→ **Your instructions**
Each line of the listing must be transcribed exactly, except for the images, which should be excluded.

→ **Stored data**
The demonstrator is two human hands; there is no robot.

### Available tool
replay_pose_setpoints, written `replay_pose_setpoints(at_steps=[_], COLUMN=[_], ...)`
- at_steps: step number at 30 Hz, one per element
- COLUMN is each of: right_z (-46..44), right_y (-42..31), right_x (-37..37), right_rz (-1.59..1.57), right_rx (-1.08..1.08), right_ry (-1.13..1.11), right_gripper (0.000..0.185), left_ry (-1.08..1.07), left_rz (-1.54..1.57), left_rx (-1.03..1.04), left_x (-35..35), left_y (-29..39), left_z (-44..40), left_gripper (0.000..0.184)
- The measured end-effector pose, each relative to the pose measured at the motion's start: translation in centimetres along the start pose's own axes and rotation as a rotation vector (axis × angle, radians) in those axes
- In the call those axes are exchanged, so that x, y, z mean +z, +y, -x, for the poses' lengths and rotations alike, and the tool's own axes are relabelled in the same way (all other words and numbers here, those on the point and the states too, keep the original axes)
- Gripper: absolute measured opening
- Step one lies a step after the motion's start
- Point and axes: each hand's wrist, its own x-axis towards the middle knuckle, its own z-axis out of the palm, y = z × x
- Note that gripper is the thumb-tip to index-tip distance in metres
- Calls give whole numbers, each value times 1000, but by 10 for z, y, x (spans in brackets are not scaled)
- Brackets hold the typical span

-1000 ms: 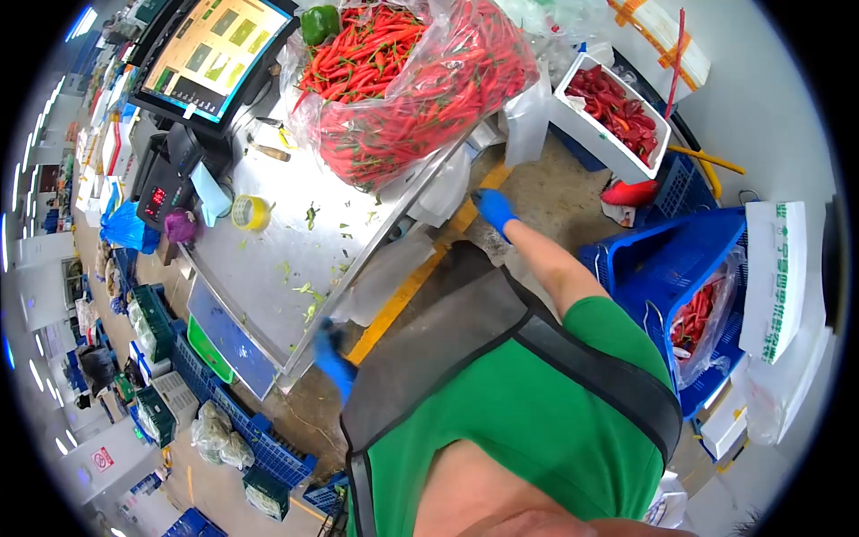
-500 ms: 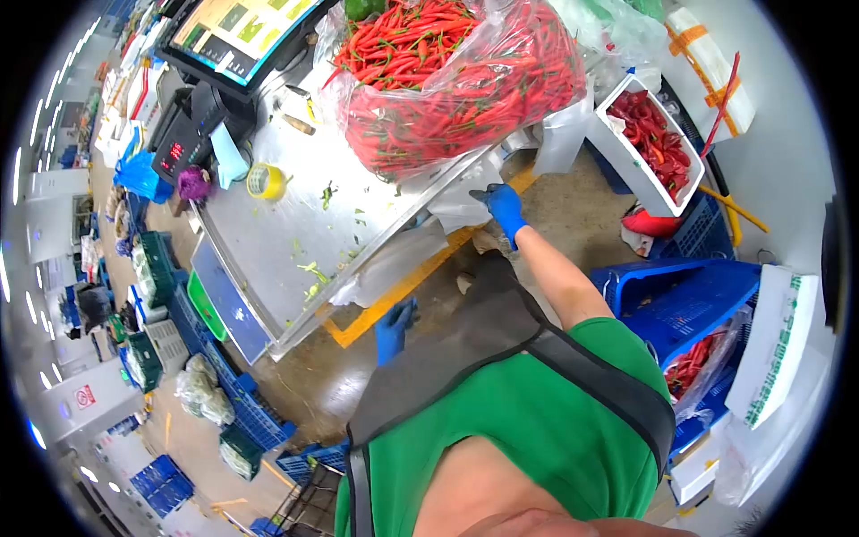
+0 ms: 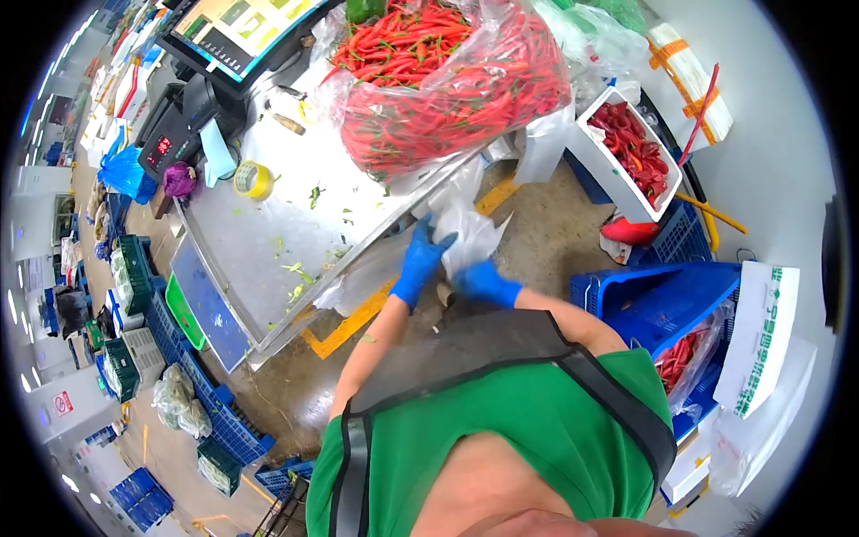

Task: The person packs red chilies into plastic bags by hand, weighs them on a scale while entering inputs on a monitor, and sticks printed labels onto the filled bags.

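My left hand [image 3: 419, 264], in a blue glove, is at the front edge of the metal table [image 3: 259, 233]. Its fingers are spread against the left side of a thin whitish plastic bag [image 3: 470, 231]. On the bag's lower end is my right hand [image 3: 488, 285], also blue-gloved and blurred by motion; it appears closed on the plastic. The bag's upper part reaches up to the table edge. Above it on the table rests a large clear bag of red chilies [image 3: 447, 116], open at the top.
A yellow tape roll [image 3: 253, 180], a purple onion-like vegetable [image 3: 179, 180], a scale [image 3: 165, 143] and a screen [image 3: 237, 36] stand on the table's left. To the right are a white foam box of dark red peppers [image 3: 631, 152] and a blue crate [image 3: 662, 309].
My left hand has risen from beside the apron to the plastic bag. My right hand has drawn back from the table edge toward my body, and the bag now lies between both hands.
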Motion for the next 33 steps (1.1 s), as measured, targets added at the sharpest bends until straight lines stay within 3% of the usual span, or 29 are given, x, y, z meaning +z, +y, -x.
replay_pose_setpoints(at_steps=[1,2,3,4,6,8,10,13,14,16,17,18,22,24,25,28,29,30,32,33], right_z=[8,5,2,1,-3,-18,-45,-100,-116,-141,-152,-164,-204,-220,-224,-252,-282,-311,-375,-402], right_y=[-27,-41,-55,-66,-93,-117,-134,-155,-162,-173,-170,-156,-106,-100,-102,-88,-43,-13,5,42], right_x=[18,4,-12,-32,-73,-107,-133,-155,-156,-150,-145,-134,-118,-136,-148,-218,-199,-225,-327,-353], right_rz=[-574,-1164,-1687,-1737,-1556,-1306,-1022,-585,-461,-127,44,69,114,100,106,-459,-530,16,-29,330], right_rx=[-11,101,391,432,279,83,-99,-272,-285,-177,-118,-92,-5,36,55,-19,-415,-567,172,-170], right_ry=[280,-13,-231,-255,-176,-19,147,319,325,60,-61,-49,44,8,-56,-580,-249,26,299,645], right_gripper=[16,16,16,15,18,26,36,52,58,59,60,62,68,69,58,41,23,18,18,24], left_ry=[-118,-229,-377,-523,-542,-307,109,392,441,776,868,956,1027,996,936,778,731,681,575,531], left_rz=[-182,-359,-297,-227,286,394,419,332,226,67,192,321,861,545,506,543,582,587,591,600], left_rx=[-40,-78,-225,-369,-359,-293,-461,-162,-72,210,261,314,-6,-52,-85,-196,-236,-254,-295,-323], left_x=[-5,-8,-8,-8,-33,-35,-58,-120,-137,-165,-183,-199,-214,-214,-212,-213,-218,-223,-235,-237], left_y=[-2,-4,-20,-36,-13,-37,-34,9,15,27,27,26,-24,-81,-78,-36,-23,-23,-27,-23], left_z=[-1,-2,-1,5,58,95,116,146,147,139,134,126,90,63,58,49,46,42,44,44], left_gripper=[61,65,65,64,51,42,37,29,25,22,22,23,17,12,14,21,24,26,30,31])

→ **Exercise answer**
The demonstrator is two human hands; there is no robot.

### Available tool
replay_pose_setpoints, written `replay_pose_setpoints(at_steps=[_], COLUMN=[_], ...)`
- at_steps: step number at 30 Hz, one per element
- COLUMN is each of: right_z (-46..44), right_y (-42..31), right_x (-37..37), right_rz (-1.59..1.57), right_rx (-1.08..1.08), right_ry (-1.13..1.11), right_gripper (0.000..0.185), left_ry (-1.08..1.07), left_rz (-1.54..1.57), left_rx (-1.03..1.04), left_x (-35..35), left_y (-29..39), left_z (-44..40), left_gripper (0.000..0.184)
- The measured end-effector pose, each relative to the pose measured at the motion's start: translation in centimetres along the start pose's own axes and rotation as a rotation vector (axis × angle, radians) in those axes
- In the call those axes are exchanged, so that x, y, z mean +z, +y, -x, for the poses' lengths and rotations alike, and the tool's own axes are relabelled in the same way (all other words and numbers here, those on the point and the states too, keep the original axes)
- Gripper: absolute measured opening
- Step one lies a step after the motion's start
- Point and axes: each hand's wrist, its own x-axis towards the middle knuckle, its own z-axis out of the palm, y = z × x
- Note that gripper is the thumb-tip to index-tip distance in metres
- Calls give whole numbers, each value times 1000, but by 10 for z, y, x (spans in brackets are not scaled)
- Brackets hold the typical span

-1000 ms: 
-500 ms: 
+0 ms: 

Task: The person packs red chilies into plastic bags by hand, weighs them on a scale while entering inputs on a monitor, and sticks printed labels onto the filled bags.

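My left hand [image 3: 419, 264], in a blue glove, is at the front edge of the metal table [image 3: 259, 233]. Its fingers are spread against the left side of a thin whitish plastic bag [image 3: 470, 231]. On the bag's lower end is my right hand [image 3: 488, 285], also blue-gloved and blurred by motion; it appears closed on the plastic. The bag's upper part reaches up to the table edge. Above it on the table rests a large clear bag of red chilies [image 3: 447, 116], open at the top.
A yellow tape roll [image 3: 253, 180], a purple onion-like vegetable [image 3: 179, 180], a scale [image 3: 165, 143] and a screen [image 3: 237, 36] stand on the table's left. To the right are a white foam box of dark red peppers [image 3: 631, 152] and a blue crate [image 3: 662, 309].
My left hand has risen from beside the apron to the plastic bag. My right hand has drawn back from the table edge toward my body, and the bag now lies between both hands.
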Motion for the next 33 steps (1.1 s), as measured, targets added at the sharpest bends until straight lines stay within 3% of the usual span, or 29 are given, x, y, z meaning +z, +y, -x.
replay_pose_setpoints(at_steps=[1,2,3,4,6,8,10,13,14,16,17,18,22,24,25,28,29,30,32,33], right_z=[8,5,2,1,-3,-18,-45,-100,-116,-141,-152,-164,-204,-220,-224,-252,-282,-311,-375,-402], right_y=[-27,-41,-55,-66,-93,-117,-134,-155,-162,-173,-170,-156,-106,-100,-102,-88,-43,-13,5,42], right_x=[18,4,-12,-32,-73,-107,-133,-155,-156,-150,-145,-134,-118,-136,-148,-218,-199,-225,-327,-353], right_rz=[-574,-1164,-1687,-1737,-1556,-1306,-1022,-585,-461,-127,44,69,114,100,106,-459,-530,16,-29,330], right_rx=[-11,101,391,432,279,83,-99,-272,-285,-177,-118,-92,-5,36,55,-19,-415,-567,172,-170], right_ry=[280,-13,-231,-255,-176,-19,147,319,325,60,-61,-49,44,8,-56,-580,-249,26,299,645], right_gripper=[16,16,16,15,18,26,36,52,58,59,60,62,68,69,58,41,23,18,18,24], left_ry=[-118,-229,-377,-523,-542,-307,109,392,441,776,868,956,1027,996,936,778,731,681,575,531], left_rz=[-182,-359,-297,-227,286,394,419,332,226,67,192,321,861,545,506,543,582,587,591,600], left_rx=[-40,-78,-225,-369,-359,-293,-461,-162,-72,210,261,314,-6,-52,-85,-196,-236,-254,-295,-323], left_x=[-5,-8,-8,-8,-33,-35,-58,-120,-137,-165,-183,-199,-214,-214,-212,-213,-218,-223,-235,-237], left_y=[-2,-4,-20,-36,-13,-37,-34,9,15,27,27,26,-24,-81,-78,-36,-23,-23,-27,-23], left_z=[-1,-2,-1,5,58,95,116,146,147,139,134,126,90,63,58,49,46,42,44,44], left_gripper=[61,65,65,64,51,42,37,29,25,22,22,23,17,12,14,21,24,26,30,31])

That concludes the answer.